§ **What is needed**:
The full set of lines below has to be duplicated exactly, with no picture kept.

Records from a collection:
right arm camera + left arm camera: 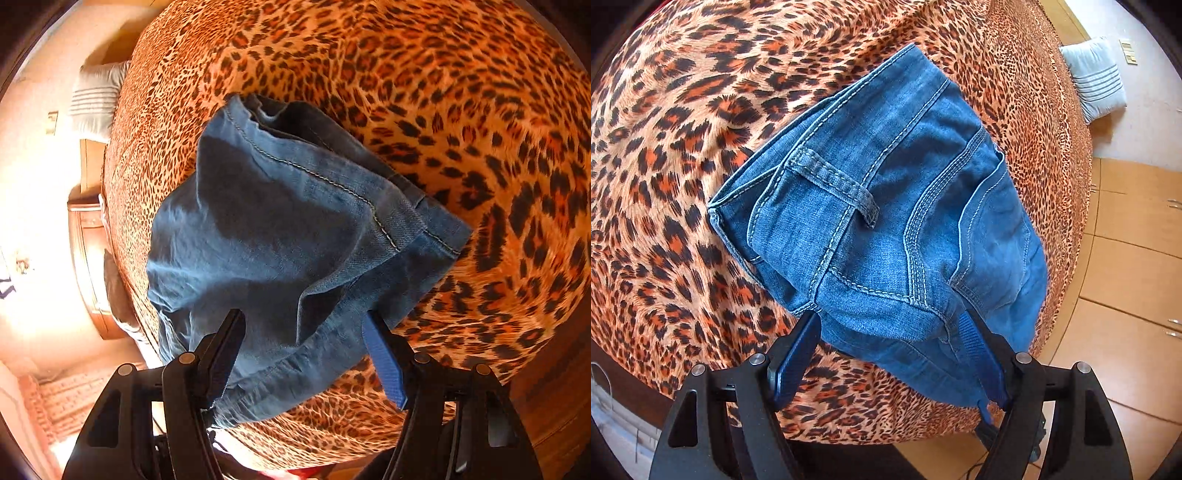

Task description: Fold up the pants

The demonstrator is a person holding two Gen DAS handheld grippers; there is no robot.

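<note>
While left gripper (890, 328) spreads at jeans (886, 206) waistband, right gripper (303, 328) spreads at hems.

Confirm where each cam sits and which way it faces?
Left wrist: on the left gripper, looking along its open fingers, down at the waistband end of the jeans on the leopard-print bedspread; pillow and floor beyond. Only the gripper shows.
Right wrist: on the right gripper, also open, looking down at the hem end of the jeans; only the gripper shows.
Shared: jeans, bedspread, pillow.
</note>
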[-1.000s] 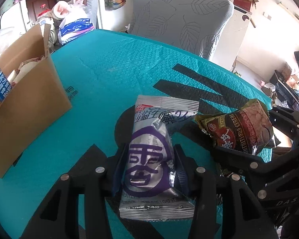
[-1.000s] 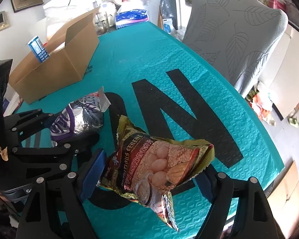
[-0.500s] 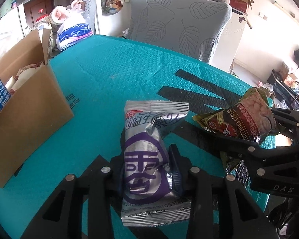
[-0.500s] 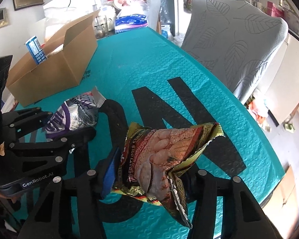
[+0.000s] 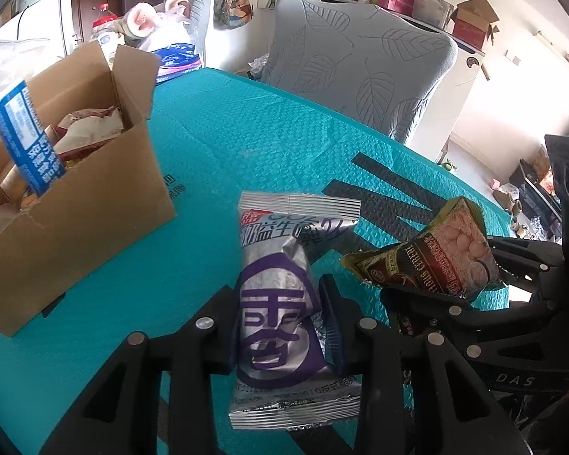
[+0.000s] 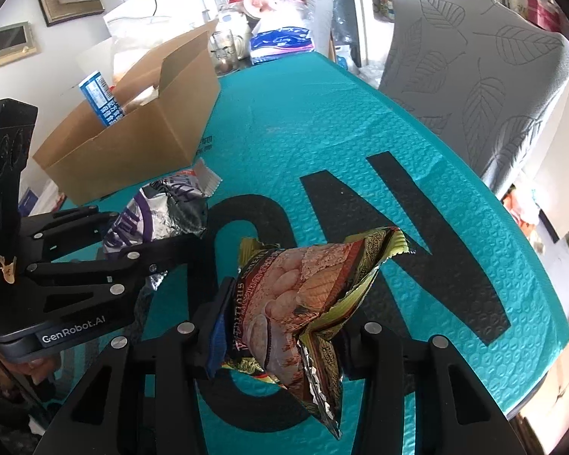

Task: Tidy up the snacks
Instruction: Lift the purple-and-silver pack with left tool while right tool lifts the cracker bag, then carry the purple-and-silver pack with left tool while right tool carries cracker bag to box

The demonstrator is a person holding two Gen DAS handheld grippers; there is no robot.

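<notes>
**A:** How far along is the tidying, starting with what sits closest?

**B:** Closest in, the left gripper [image 5: 280,326] is clamped tight on a silver and purple snack packet [image 5: 280,303], its pads pressed into the wrapper's sides; the packet hangs clear of the teal table cover [image 5: 246,144]. Just beside it, the right gripper [image 6: 280,337] has a brown and gold snack bag [image 6: 303,295] between its pads; its jaws are closing at this moment, and the bag is already crumpled and off the cover.

**A:** So both snacks are picked up; what about the place they go?

**B:** I'd judge it to be the cardboard box [image 5: 95,204], further back on the left side of the table with its flaps open; it already holds several wrapped items and a blue carton [image 5: 26,136] that stands up out of it, so part of the sorting looks done.

**A:** And what is left?

**B:** By my reading, the carry and the drop; both packets are well apart from the box, so neither is stowed yet. I see no other loose snacks on the cover in these views, so these two may be the last, though the near edge of the table is hidden behind the grippers. Beyond the table stands a grey leaf-patterned chair [image 5: 360,68].
</notes>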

§ **Answer box**:
right arm camera + left arm camera: 

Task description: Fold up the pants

The demonstrator is a person holding two Gen DAS handheld grippers; there is no robot.

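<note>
While left gripper (890, 328) spreads at jeans (886, 206) waistband, right gripper (303, 328) spreads at hems.

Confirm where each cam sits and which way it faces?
Left wrist: on the left gripper, looking along its open fingers, down at the waistband end of the jeans on the leopard-print bedspread; pillow and floor beyond. Only the gripper shows.
Right wrist: on the right gripper, also open, looking down at the hem end of the jeans; only the gripper shows.
Shared: jeans, bedspread, pillow.
</note>
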[-1.000s] 
[-1.000s] 
[-0.500s] 
[-0.500s] 
[+0.000s] 
[+0.000s] 

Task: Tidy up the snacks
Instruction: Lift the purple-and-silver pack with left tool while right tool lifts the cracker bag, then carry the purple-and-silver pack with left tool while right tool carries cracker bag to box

The demonstrator is a person holding two Gen DAS handheld grippers; there is no robot.

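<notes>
**A:** How far along is the tidying, starting with what sits closest?

**B:** Closest in, the left gripper [image 5: 280,326] is clamped tight on a silver and purple snack packet [image 5: 280,303], its pads pressed into the wrapper's sides; the packet hangs clear of the teal table cover [image 5: 246,144]. Just beside it, the right gripper [image 6: 280,337] has a brown and gold snack bag [image 6: 303,295] between its pads; its jaws are closing at this moment, and the bag is already crumpled and off the cover.

**A:** So both snacks are picked up; what about the place they go?

**B:** I'd judge it to be the cardboard box [image 5: 95,204], further back on the left side of the table with its flaps open; it already holds several wrapped items and a blue carton [image 5: 26,136] that stands up out of it, so part of the sorting looks done.

**A:** And what is left?

**B:** By my reading, the carry and the drop; both packets are well apart from the box, so neither is stowed yet. I see no other loose snacks on the cover in these views, so these two may be the last, though the near edge of the table is hidden behind the grippers. Beyond the table stands a grey leaf-patterned chair [image 5: 360,68].
</notes>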

The answer has been fully written out.